#### [TASK DESCRIPTION]
State how many lines in these records contain the word "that", and nothing else.

:: AVAILABLE RECORDS ::

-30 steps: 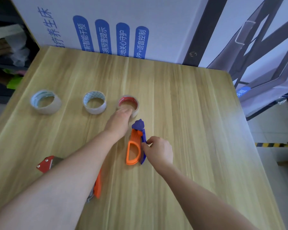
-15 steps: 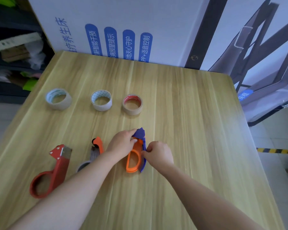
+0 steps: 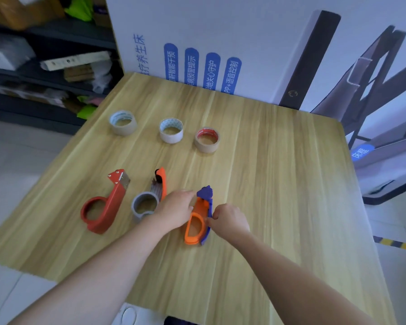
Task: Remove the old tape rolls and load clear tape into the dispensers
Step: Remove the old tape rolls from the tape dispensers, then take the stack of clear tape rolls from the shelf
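An orange and purple tape dispenser (image 3: 197,221) lies on the wooden table (image 3: 279,184). My left hand (image 3: 176,211) grips its left side near the head. My right hand (image 3: 230,221) pinches its purple right edge. To the left lie a grey and orange dispenser (image 3: 148,200) and a red dispenser (image 3: 103,207). Three tape rolls stand in a row further back: a blue-cored roll (image 3: 123,122), a pale roll (image 3: 171,130) and a red-cored roll (image 3: 207,140).
A large printed white box (image 3: 220,43) stands upright along the table's far edge. Dark shelves with clutter (image 3: 45,62) are at the left. The table's right half is bare wood. A black frame leans at the right (image 3: 384,90).
My left hand came back from the red-cored roll, which stays on the table, and took hold of the orange and purple dispenser. The view shifted, showing the other two dispensers.
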Tool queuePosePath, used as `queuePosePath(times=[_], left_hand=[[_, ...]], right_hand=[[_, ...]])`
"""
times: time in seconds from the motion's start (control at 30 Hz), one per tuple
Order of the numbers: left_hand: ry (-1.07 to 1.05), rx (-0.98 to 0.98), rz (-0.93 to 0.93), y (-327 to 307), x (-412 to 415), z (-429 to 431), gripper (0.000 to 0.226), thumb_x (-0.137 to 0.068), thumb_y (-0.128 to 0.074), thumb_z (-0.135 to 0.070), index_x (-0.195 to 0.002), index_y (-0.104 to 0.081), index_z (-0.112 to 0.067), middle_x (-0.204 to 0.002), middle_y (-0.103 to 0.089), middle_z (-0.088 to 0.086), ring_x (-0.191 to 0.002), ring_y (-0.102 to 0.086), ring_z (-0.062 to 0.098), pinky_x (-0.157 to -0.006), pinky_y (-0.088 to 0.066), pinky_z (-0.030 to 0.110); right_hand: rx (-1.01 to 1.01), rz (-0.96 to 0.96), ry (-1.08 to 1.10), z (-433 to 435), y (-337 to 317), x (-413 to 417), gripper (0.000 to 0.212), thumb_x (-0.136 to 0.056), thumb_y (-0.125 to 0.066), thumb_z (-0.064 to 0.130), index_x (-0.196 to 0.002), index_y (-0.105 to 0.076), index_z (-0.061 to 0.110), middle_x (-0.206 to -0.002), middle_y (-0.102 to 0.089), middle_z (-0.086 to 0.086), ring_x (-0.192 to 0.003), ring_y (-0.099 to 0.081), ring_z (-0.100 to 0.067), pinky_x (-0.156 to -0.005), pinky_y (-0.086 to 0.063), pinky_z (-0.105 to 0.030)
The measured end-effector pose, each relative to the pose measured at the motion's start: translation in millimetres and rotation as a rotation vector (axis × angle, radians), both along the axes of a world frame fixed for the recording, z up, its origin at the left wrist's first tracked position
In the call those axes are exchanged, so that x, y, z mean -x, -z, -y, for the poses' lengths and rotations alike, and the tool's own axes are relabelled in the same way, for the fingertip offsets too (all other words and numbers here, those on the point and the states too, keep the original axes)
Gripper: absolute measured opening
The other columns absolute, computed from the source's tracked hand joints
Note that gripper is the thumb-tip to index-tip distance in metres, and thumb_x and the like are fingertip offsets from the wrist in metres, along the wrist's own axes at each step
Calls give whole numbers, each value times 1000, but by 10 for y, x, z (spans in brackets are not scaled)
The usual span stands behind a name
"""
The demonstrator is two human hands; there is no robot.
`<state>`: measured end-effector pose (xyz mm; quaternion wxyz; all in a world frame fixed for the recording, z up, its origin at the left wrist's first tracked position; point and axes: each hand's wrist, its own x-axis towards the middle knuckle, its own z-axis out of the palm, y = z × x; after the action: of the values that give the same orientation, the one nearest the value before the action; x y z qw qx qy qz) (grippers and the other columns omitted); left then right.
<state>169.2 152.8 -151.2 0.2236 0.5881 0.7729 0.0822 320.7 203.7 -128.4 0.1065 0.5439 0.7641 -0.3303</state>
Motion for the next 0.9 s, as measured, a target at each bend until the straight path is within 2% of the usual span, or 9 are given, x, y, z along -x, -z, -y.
queuePosePath(times=[0.07, 0.13, 0.2, 0.27, 0.33, 0.4, 0.5, 0.6, 0.9], left_hand=[[17, -5, -74, -94, 67, 129, 37, -91, -54, -20, -129, -54, -16, -122, -58, 5, -118, -53, 27, -93, -47, 41], [4, 8, -180, -210, 156, 271, 30, -90, -54, -21, -119, -59, -14, -118, -58, 4, -117, -53, 26, -91, -49, 41], [-46, 7, -260, -366, 248, 426, 22, -87, -56, -23, -107, -63, -16, -113, -59, 3, -111, -56, 26, -87, -50, 39], [-75, 15, -335, -524, 345, 595, 19, -84, -58, -22, -101, -63, -16, -109, -61, 3, -109, -57, 25, -86, -49, 36], [-118, 22, -410, -669, 462, 791, 24, -84, -57, -19, -107, -62, -17, -113, -60, 2, -114, -54, 23, -88, -45, 34], [-194, 22, -446, -778, 598, 1007, 28, -83, -54, -13, -111, -60, -16, -117, -59, 3, -118, -52, 23, -92, -45, 34], [-258, 33, -520, -971, 801, 1366, 25, -84, -53, -18, -108, -60, -17, -115, -60, 2, -118, -51, 23, -96, -42, 34], [-321, 47, -591, -1176, 1009, 1751, 25, -85, -53, -22, -108, -60, -18, -117, -60, 0, -120, -49, 20, -98, -37, 33], [-583, 65, -699, -1713, 1866, 2936, 24, -88, -54, -19, -111, -59, -16, -117, -60, 2, -115, -51, 21, -96, -37, 33]], right_hand=[[-42, 45, -79, 44, -101, 35, 18, -90, -56, 32, -83, -54, 16, -76, -52, 2, -75, -53, -23, -52, -37, -25], [-120, 97, -143, 95, -225, 105, 12, -91, -50, 24, -94, -59, 16, -90, -58, -1, -78, -52, -23, -60, -40, -27], [-189, 131, -218, 160, -346, 194, 14, -91, -46, 20, -98, -58, 16, -90, -56, -1, -80, -53, -24, -62, -41, -28], [-245, 116, -332, 241, -472, 304, 17, -92, -49, 23, -103, -58, 14, -97, -59, -3, -94, -58, -26, -67, -42, -28], [-319, 61, -451, 334, -591, 439, 29, -93, -54, 30, -116, -58, 13, -115, -60, -6, -110, -57, -27, -75, -45, -30], [-382, 13, -554, 444, -698, 612, 36, -92, -56, 30, -123, -56, 14, -121, -58, -9, -115, -55, -29, -86, -46, -34], [-441, -32, -669, 644, -849, 917, 34, -91, -56, 26, -122, -55, 14, -124, -53, -9, -116, -50, -28, -84, -44, -35], [-482, -77, -771, 884, -1014, 1235, 44, -91, -56, 24, -133, -48, 14, -129, -50, -7, -122, -45, -27, -86, -43, -34], [-617, -157, -1014, 1671, -1511, 2499, 51, -90, -59, 36, -134, -46, 13, -133, -48, -7, -125, -42, -26, -98, -44, -39]])
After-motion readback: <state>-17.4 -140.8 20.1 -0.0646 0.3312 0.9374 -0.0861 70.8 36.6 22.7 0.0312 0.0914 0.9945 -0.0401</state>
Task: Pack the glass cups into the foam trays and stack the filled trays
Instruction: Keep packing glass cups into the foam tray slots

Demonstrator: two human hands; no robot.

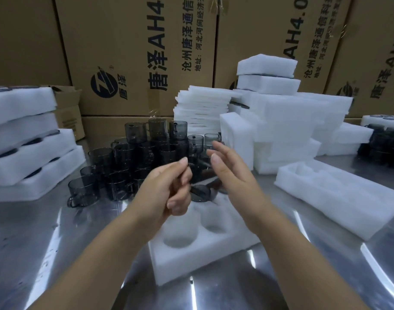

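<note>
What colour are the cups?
The cups are smoky dark grey and see-through, as shown in the head view.

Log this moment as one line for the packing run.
step: loading foam tray | left hand: holds glass cup over tray | right hand: open beside cup | near pockets: empty

The middle cardboard box [129, 52] carries sideways print: a round logo [102, 82] beside 唐泽, large 唐泽AH4., and smaller 沧州唐泽通信 and 地址:河北河间经济. The right cardboard box [269, 30] repeats AH4.0 and 沧州唐泽通信科 — partly hidden.
</note>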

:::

#### [ANSWER TO THIS EXERCISE]
3